Cassandra is a distributed database management software that is open source and has a broad column store, NoSQL database to handle huge amounts of data across numerous commodity servers, which offers high reliability and has one source of failure. The system is developed in Java and was developed by the Apache Software Foundation.
Avinash Lakshman & Prashant Malik originally developed Cassandra in Facebook to help power inbox search. Facebook the inbox feature for searching. Facebook launched Cassandra as an open-source project on Google software in the month of July. In March 2009, it became an Apache Incubator Project and in February 2010 , it became an official project. Because of its exceptional technical characteristics, Cassandra is a huge hit.
Apache Cassandra is used to manage huge amounts of structure data distributed all over the world. It is a highly-available service that has one point of failure. Here are a few of the advantages to consider about Apache Cassandra:
It can be scaled it is fault-tolerant, reliable, and constant.
It is a column-oriented database.
The distributed design of the system is inspired by the model of Amazon’s Dynamo as well as its model for data is based on the Google Big table.
It was created by Facebook and is quite different from traditional database management systems.
Cassandra utilizes a Dynamo-style replicate model that does not have a single failure point, however it also has a stronger “column family” data model. Cassandra is utilized for a number of most renowned corporations like Facebook, Twitter, Cisco, Rackspace, eBay, Netflix and many others.
The goal of design of Cassandra is to handle large data-intensive workloads that span many nodes with no single source of failure. The Cassandra client features a peer-to peer distributed system that spans its nodes. Data is distributed across all nodes in the cluster.
All nodes of Cassandra within a cluster perform the same function. Each node is distinct, but however, it is also connected by other nodes. Every node in the cluster is able to accept writes and read requests regardless of the location where the information actually in the cluster. When a node fails the request for read or write can be handled by other nodes of the network.

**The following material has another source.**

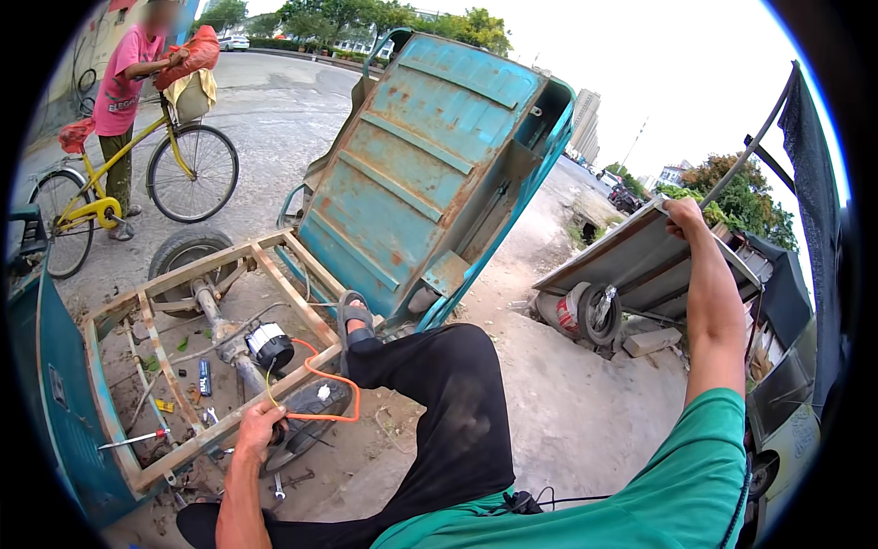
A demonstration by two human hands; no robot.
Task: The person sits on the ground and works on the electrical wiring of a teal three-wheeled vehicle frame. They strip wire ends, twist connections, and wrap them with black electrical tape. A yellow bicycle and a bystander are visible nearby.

The characteristics of Cassandra:
Cassandra is now a cult favorite due to its technological characteristics. Here are a few characteristics of Cassandra:
Easy data distribution –
It lets you transfer data to wherever you require by distributing the data across multiple data centers.
Examples:
If there are five nodes, such as N1, N2 3 5, N4, and using a partitioning algorithm, we will determine the range of tokens and distribute data in accordance with that. Each node will have a distinct token range within which data is distributed.
Flexible data storage –
Cassandra can handle all data formats such as semi-structured, structured, as well as unstructured. It can adapt to your data structures according to your requirements.
Scalability elastic is a
Cassandra is extremely flexible and can be expanded to include additional hardware in order to accommodate many more customers and to store more data according to the requirements.

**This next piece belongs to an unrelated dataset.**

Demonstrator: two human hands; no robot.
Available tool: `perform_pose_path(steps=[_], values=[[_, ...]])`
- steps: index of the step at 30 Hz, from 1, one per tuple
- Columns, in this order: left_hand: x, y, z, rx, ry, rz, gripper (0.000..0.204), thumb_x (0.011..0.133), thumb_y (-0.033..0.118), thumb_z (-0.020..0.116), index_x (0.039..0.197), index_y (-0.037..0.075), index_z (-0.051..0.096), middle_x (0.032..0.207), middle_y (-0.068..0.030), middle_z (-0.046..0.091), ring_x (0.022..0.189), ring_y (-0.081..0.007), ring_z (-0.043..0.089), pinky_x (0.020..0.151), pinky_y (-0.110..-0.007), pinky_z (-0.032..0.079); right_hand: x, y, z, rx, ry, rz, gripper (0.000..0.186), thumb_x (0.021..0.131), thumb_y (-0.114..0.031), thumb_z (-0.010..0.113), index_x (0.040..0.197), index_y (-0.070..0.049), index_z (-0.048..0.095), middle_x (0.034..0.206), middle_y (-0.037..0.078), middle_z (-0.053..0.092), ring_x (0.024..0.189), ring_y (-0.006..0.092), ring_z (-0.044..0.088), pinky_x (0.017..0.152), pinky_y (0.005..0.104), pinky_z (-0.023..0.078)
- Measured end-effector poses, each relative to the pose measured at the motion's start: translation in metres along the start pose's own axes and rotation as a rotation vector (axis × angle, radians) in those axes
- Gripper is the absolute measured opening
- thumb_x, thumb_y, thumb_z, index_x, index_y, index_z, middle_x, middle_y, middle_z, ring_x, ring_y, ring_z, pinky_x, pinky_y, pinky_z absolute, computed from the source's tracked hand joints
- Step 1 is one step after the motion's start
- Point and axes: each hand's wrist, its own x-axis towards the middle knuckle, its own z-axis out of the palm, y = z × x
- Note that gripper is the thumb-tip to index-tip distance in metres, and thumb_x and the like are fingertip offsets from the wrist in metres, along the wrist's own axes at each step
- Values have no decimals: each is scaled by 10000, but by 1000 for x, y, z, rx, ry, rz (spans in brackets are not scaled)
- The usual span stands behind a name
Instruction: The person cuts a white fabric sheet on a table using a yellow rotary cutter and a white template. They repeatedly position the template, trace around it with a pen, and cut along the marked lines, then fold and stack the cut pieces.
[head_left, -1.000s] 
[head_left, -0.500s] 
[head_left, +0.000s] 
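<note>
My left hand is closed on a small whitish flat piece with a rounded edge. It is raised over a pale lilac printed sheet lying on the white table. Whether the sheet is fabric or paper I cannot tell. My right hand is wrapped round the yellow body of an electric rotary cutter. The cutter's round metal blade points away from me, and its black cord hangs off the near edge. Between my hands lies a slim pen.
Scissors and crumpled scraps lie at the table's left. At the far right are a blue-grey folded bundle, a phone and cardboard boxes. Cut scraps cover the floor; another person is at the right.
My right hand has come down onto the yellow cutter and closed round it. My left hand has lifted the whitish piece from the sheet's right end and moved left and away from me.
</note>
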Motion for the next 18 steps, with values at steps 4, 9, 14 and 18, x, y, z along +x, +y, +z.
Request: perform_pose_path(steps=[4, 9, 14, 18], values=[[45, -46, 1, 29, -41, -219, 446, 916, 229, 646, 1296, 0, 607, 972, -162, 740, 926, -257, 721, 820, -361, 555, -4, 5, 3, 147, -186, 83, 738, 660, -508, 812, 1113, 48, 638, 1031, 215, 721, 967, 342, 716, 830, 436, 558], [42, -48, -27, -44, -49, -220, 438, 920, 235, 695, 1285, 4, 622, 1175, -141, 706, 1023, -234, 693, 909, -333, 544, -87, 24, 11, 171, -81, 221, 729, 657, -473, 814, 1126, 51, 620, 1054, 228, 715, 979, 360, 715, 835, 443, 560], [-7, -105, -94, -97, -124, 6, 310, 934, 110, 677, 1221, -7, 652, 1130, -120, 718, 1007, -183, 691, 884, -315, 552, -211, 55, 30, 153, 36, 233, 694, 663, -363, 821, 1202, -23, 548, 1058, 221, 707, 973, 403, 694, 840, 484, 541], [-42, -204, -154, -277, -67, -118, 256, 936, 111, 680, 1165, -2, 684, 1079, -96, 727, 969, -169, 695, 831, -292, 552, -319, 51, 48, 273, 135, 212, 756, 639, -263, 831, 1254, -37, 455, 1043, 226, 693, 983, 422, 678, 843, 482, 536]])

Fast write-ups Fast writes
Cassandra was developed to run on low-cost common hardware. Cassandra is a lightning fast write and is able to store hundreds of terabytes worth of datawithout sacrificing efficiency of reading.
Always on Architecture
Cassandra is a non-stop source of failure, and is available to business critical applications that aren’t able to afford a loss.
Fast linear-scale performance –
Cassandra is scalable linearly, so it improves your performance by increasing your number of devices within the cluster. It maintains a quick response time.
Support for transactions Support for transactions
Cassandra has properties such as Atomicity Isolation, Consistency and the Durability (ACID) characteristics of transactions.